Barbara Everitt Bryant ’47 fulfilled many roles throughout her lifetime — Cornell student, mother, friend and, notably, first woman director of the United States Census Bureau.
Following her passing on March 3 at age 96, Bryant’s former colleagues and friends shared praises and stories of her accomplishments.
“I am sad to share the news of the passing of Barbara Everitt Bryant, former director of the U.S. Census Bureau and the first woman to hold that office, at age 96,” wrote current Census Director Robert Santos in a blog post on March 3. “Dr. Bryant was a trailblazer and a champion of quality survey methods.”
Bryant is survived by her three children, as well as her eight grandchildren and five great-grandchildren.
Bryant was born on April 5, 1926 in Ann Arbor, Michigan. She went on to study physics at Cornell — the same school her parents, 1920 graduate William L. Everitt and 1923 graduate Dorothy Wallace, also attended — with hopes of becoming a science writer. After earning her B.A., she served as an editor for McGraw Hill’s “Chemical Engineering” magazine in 1947 before becoming a science journalist for the University of Illinois in 1948.
In 1949, Bryant decided to leave the workforce. She started a family with her husband, John H. Bryant, with whom she remained married for 48 years. The couple had three children: Lois Bryant, Linda Bryant Valentine and Randal Everitt Bryant.
Once her children grew old enough to enroll in school, Bryant reentered the workforce, taking a position at Oakland University in Michigan. She went on to earn two degrees from Michigan State University — an M.A. in journalism in 1967 and a Ph.D. in communications in 1970.
During the final weeks of her Ph.D. program, Bryant accepted a position at Market Opinion Research, a company now known as Escalent.

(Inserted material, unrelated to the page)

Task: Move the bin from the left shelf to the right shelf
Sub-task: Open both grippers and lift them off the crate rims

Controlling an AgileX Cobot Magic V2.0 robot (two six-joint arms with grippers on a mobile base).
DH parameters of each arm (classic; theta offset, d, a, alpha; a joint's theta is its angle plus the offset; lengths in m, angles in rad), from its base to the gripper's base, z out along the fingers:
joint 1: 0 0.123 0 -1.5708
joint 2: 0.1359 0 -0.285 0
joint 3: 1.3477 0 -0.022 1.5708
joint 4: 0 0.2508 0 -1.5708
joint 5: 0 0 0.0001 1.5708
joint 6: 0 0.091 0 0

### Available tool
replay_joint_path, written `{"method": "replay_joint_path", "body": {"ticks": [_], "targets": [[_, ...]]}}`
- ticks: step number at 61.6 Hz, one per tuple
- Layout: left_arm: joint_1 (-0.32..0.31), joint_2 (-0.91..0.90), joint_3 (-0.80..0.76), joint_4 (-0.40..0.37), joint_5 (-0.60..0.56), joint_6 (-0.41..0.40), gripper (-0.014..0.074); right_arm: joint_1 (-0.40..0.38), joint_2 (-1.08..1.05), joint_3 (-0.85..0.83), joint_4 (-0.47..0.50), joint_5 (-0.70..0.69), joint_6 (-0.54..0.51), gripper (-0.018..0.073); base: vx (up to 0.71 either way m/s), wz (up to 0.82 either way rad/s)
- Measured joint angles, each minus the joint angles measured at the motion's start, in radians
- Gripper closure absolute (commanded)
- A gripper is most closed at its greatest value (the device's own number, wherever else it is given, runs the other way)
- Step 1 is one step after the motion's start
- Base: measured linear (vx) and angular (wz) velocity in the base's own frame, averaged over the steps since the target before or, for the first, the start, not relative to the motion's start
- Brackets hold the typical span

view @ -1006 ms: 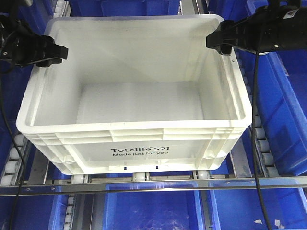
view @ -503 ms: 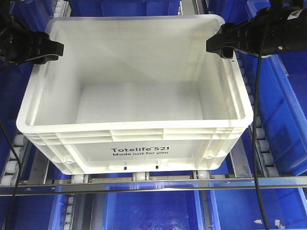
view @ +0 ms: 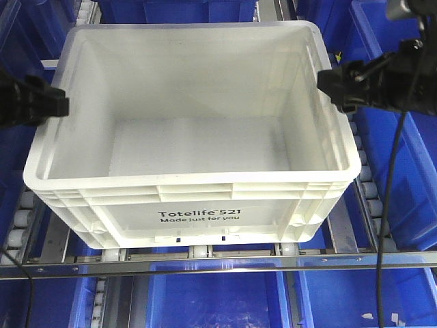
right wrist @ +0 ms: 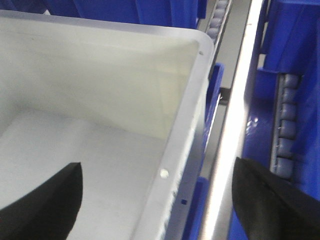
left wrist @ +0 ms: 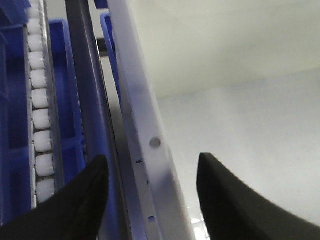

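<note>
Front-facing view: we find the bin (view: 198, 130) resting on the roller shelf (view: 205, 258), print side toward its front edge. Our left gripper (left wrist: 150, 172) and right gripper (right wrist: 157, 187) each straddle a side rim, jaws spread, not clamped.

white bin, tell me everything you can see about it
The white bin is a large rectangular tote, plastic by its look, with a ribbed rim and black print "Totelife 521 Made just for you" on its near side. It is open-topped, empty and upright, resting on the roller shelf among blue bins. Each wrist view shows open fingers straddling a side rim, the left gripper and right gripper, not touching it.
</note>
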Motion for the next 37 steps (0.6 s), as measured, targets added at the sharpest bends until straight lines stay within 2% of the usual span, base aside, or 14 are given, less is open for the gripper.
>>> {"method": "replay_joint_path", "body": {"ticks": [10, 20, 27, 37], "targets": [[0.0, -0.183, 0.175, 0.005, -0.106, 0.005, 0.021, 0.0, -0.149, 0.143, 0.004, -0.098, -0.031, -0.0029, 0.0, 0.0], [0.0, -0.397, 0.316, 0.006, -0.119, 0.032, 0.021, 0.0, -0.35, 0.273, 0.007, -0.14, -0.045, -0.001, 0.0, 0.0], [0.0, -0.567, 0.386, 0.006, -0.092, 0.044, 0.021, 0.0, -0.507, 0.362, 0.007, -0.144, -0.048, -0.0002, 0.0, 0.0], [0.0, -0.797, 0.424, 0.006, 0.013, 0.046, 0.021, 0.0, -0.725, 0.464, 0.007, -0.137, -0.048, -0.0002, 0.0, 0.0]]}}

There, she led various national projects, including surveys for the National Commission on Observance of International Women’s Year for President Gerald Ford and the Presidential Commission on World Hunger for President Jimmy Carter.
Leona Foster, a former colleague of Bryant’s at Market Opinion Research, started at the company in 1982 when Bryant was a senior vice president. Although she did not work directly with Bryant, Foster said she admired how Bryant commanded her role.
“As a woman in a leadership role, I knew that when I grew up I wanted to be just like her,” Foster wrote in a statement to The Sun. “She was strong, confident and had tremendous poise.”
On Sept. 27, 1989, President George H.W. Bush nominated Bryant to be director of the U.S. Bureau of the Census, a position for which she left Market Opinion Research. As director, Bryant led the enumeration of the 1990 Census and oversaw the adjustment of its figures when a population undercount of minority groups was discovered.
“I came in with an agenda of things I wanted to do,” Bryant said in a 1993 interview for the Census Bureau’s oral history program.
In the interview, Bryant outlined several goals with which she entered her directorship, including adapting methods of collecting and analyzing data for the census to more accurately reflect the changing population.
“I was very aware that the 1970, 1980 and 1990 census were basically of the same design. In the meantime, society has changed dramatically,” Bryant said. “I thought there now was the need to really take a whole new look at census taking, sort of start from zero base and see how you would build up a census-taking operation that fits what we expect the society to be like in 2000.”
After leaving the Census Bureau, Bryant pursued a position as a research scientist for the National Quality Research Center for the Ross School of Business at the University of Michigan. From 1994 to 2001, Bryant served as managing director of the American Customer Satisfaction Index, which the NQRC has just received startup funding to launch. Bryant continued to do research until her retirement in 2008.
Nancy Law ’84 met Bryant through the President’s Council of Cornell Women. As a member of Cornell’s Kappa Delta chapter — of which Bryant was also a part during her time at the University — Law lauded Bryant for exemplifying the chapter’s values.
“A strong, smart woman who took on challenges and spoke up for what she believed was right, even when unpopular,” Law wrote in a statement to The Sun. “I feel she is one example of how Cornellians, and our members, have lived [the chapter’s] beliefs. We were proud of her career and Cornell volunteer accomplishments.”
More than three decades have now passed since Foster and Bryant worked together, but a serendipitous event brought the two together again about five years ago — Foster said her ukulele band began to perform once a month for the residents of the facility where Bryant lived.
“She was genuinely happy to see me again and we started up where we left off the last time I had seen her,” Foster told The Sun. “She was always easy to talk with, and I am so thankful I had the good fortune to know her as a colleague and friend.”